A segunda necessidade de um ser humano, uma vez garantida sua integridade física e subsistência material, é a satisfação dos sentidos e o conforto ou luxo. Ou seja, na medida em que temos uma moradia, queremos decorá-la para que ela fique mais confortável, na medida em que temos alimentação, começamos a pensar em termos de culinária ou temperos, a partir do momento em que nossa integridade não está ameaçada por inimigos começamos a desfrutar de entretenimento, música, teatro, dança e cultura; na medida em que nossa saúde não está em risco, começamos a fazer exercícios para a beleza física, etc. A isso se dá o nome de "kama", ou seja, é a satisfação sensorial, estética.

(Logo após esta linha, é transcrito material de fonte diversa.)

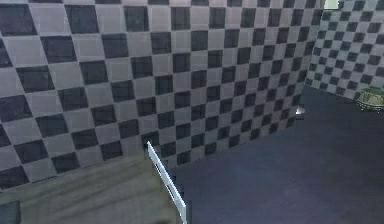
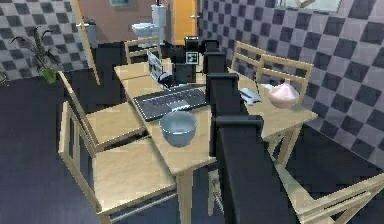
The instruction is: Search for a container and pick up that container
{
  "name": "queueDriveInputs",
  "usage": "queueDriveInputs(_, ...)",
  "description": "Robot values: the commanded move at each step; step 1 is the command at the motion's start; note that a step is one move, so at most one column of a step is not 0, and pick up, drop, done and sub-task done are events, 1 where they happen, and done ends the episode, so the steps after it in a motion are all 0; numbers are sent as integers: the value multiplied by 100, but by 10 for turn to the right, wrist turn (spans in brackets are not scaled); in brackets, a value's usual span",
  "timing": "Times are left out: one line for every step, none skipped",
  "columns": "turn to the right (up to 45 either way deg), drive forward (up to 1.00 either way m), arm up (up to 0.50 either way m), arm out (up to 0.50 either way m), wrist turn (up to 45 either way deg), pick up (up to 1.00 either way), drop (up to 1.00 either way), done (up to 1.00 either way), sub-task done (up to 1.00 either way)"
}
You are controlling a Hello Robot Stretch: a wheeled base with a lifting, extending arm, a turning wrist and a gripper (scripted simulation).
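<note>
My end effector point(image 2: 176, 52) is hovering at the far end of the light wooden counter point(image 2: 182, 156); I cannot tell whether it is holding anything. A round grey-blue bowl point(image 2: 178, 125) is sitting on the counter's near half.

Forward view: dim, flat light. Checkered wall point(image 1: 150, 70) evenly grey, its tile lines leaning toward the 9 o'clock edge. Floor point(image 1: 280, 160) darkest toward 5 o'clock.

Arm side view: brighter. Pale table point(image 2: 185, 158) top evenly lit, deep shade under it at 7 o'clock. Orange wall point(image 2: 115, 12) bright at 12 o'clock.
</note>
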Motion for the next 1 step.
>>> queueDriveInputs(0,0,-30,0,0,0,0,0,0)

As duas necessidades anteriores são aplacadas por meios visíveis, tangíveis, no entanto, quando as aplacamos, entramos em contato com as realidades ou perfeições invisíveis, é o que se chama nesse contexto de "dharma", e deve-se ter novamente cuidado com a polissemia da língua sãnscrita, pois o dharma nesse caso está delimitado pelo escopo das purushartas. O dharma é de difícil compreensão, mas digamos que ele está relacionado, em termos ocidentais ao conceito de justiça, mérito, e bens imateriais. Seria um conceito muito próximo das "virtudes dianoéticas" de Aristóteles, no meu entender. O dharma, por ser de certa forma imaterial, tem algum escopo "soteriológico", no sentido de que seus efeitos transcendem a vida humana e influenciam o renascimento. Ele se opõe em algum sentido ao karma, que seriam os efeitos automáticos ou inconscientes das ações humanas, uma espécie de justiça cega, ao passo que o dharma seriam efeitos conscientes e baseados em uma justiça direcionada.

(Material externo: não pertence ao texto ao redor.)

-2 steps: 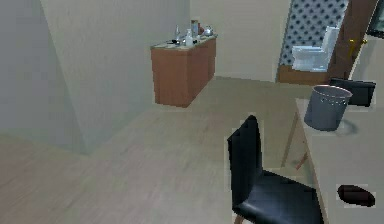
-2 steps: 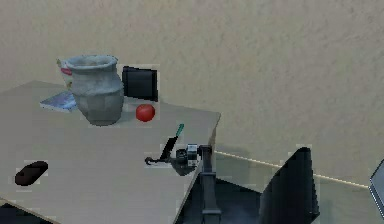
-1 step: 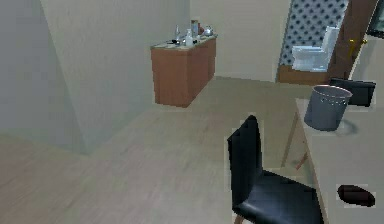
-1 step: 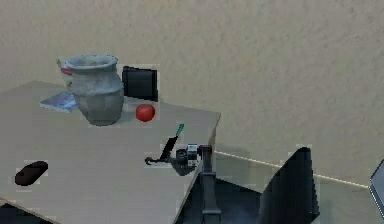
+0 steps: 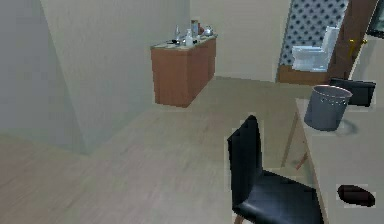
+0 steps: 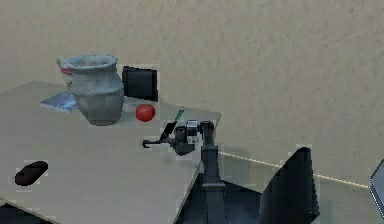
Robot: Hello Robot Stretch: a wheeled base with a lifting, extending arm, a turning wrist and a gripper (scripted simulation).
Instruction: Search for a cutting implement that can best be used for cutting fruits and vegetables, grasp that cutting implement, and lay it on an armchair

E por fim temos o objetivo do Vedanta, que é o moksha, a mais alta aspiração humana, e que diz respeito à liberdade no sentido metafísico. Essa meta se diferencia das outras três e transcende o escopo da atividade meramente humana, direcionando-se ao aspecto divino. Esse é o tema principal de escrituras como os Upanixades, por exemplo. A delimitação dessas quatro metas da vida humana é o tema básico a ser compreendido por qualquer pessoa que queira estudar o Dharma. É um tema que tem diversas relações com outros temas fundamentais como o das varnas ou castas, com a questão as 4 naturezas humanas, das gunas, com os estágios da vida humana, e com as práticas espirituais específicas, temas mais complexos que não trataremos nessa postagem, mas aos quais posso retornar futuramente.